**Supplied information**
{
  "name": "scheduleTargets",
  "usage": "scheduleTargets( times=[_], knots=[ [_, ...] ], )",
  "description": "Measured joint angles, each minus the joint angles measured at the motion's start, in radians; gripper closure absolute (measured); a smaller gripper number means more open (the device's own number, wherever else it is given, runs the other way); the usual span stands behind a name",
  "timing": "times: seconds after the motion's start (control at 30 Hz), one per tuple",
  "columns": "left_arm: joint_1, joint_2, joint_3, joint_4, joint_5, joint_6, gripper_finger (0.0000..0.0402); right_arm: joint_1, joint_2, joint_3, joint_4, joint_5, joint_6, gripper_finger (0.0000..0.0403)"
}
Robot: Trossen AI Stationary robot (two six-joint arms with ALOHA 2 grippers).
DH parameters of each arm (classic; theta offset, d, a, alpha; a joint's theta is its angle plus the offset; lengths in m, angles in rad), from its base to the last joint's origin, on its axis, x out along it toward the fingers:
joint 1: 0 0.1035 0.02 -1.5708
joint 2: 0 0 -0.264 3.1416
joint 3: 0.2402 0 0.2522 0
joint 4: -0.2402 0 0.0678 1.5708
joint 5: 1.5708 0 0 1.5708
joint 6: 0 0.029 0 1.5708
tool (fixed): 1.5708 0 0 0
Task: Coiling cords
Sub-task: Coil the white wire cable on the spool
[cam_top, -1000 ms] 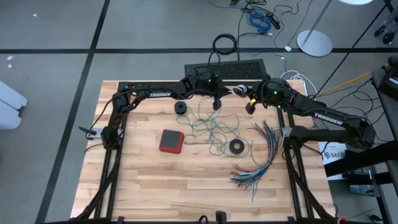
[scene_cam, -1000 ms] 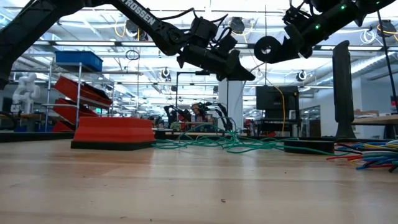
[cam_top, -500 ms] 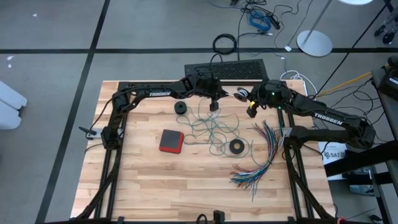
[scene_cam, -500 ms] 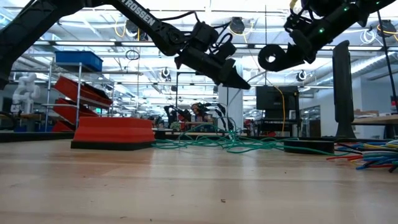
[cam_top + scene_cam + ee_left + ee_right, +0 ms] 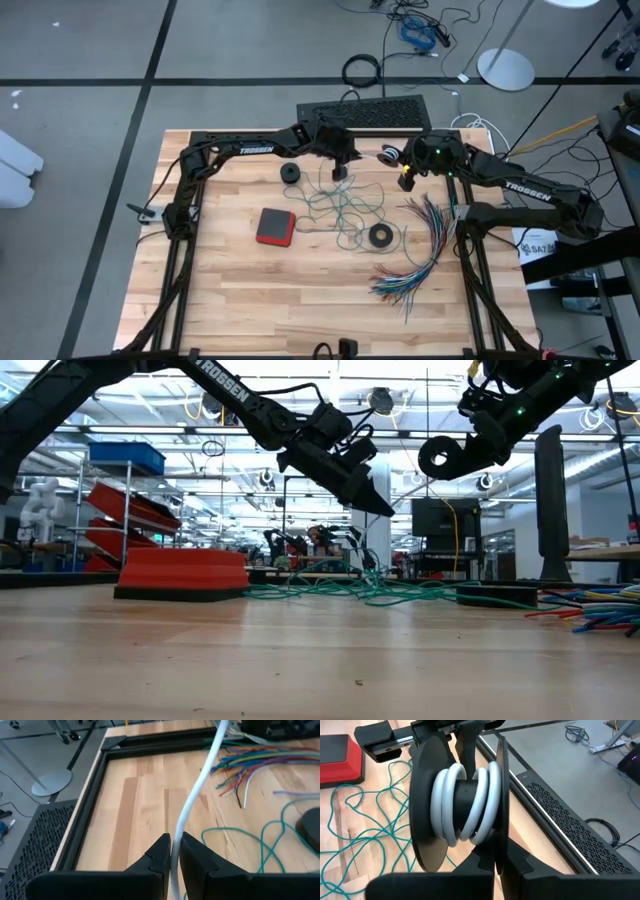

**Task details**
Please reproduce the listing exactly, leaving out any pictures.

**Answer section**
{
  "name": "scheduleTargets",
  "usage": "scheduleTargets( times=[_], knots=[ [_, ...] ], )",
  "description": "Measured joint angles, each minus the joint angles measured at the motion's start, in radians; gripper closure absolute (measured); a smaller gripper number means more open (the device's own number, wherever else it is given, runs the other way); the usual span stands behind a name",
  "timing": "times: seconds after the motion's start (control at 30 Hz), one per tuple",
  "columns": "left_arm: joint_1, joint_2, joint_3, joint_4, joint_5, joint_6, gripper_finger (0.0000..0.0402); right_arm: joint_1, joint_2, joint_3, joint_4, joint_5, joint_6, gripper_finger (0.0000..0.0403)"
}
Robot: Trossen AI Stationary robot (two six-joint arms with ALOHA 2 grippers).
DH parameters of each arm (classic; theta offset, d, a, alpha; a joint's theta is its angle plus the offset; lengths in m, angles in rad), from its base to the last joint's origin, on its axis, x out along it toward the fingers:
joint 1: 0 0.1035 0.02 -1.5708
joint 2: 0 0 -0.264 3.1416
joint 3: 0.2402 0 0.2522 0
joint 4: -0.2402 0 0.0678 1.5708
joint 5: 1.5708 0 0 1.5708
joint 6: 0 0.029 0 1.5708
tool (fixed): 1.5708 0 0 0
Task: Coiling cords
Sub-task: Coil the white wire cable on the spool
[cam_top, -1000 ms] 
[scene_cam, -1000 ms] 
[cam_top, -500 ms] 
[scene_cam, -500 ms] 
[cam_top + scene_cam + ee_left + ee_right, +0 ms] 

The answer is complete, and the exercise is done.